╭──

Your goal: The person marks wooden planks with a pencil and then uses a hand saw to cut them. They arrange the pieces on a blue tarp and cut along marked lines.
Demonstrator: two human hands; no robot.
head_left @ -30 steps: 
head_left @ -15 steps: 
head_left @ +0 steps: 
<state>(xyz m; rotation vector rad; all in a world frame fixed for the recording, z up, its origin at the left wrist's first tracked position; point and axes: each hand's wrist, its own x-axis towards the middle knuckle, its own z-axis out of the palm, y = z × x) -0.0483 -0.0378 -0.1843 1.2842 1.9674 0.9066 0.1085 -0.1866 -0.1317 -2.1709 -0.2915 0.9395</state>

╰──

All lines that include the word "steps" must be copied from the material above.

● ANSWER TO THIS EXERCISE
head_left @ -30 steps: 
head_left @ -15 steps: 
head_left @ +0 steps: 

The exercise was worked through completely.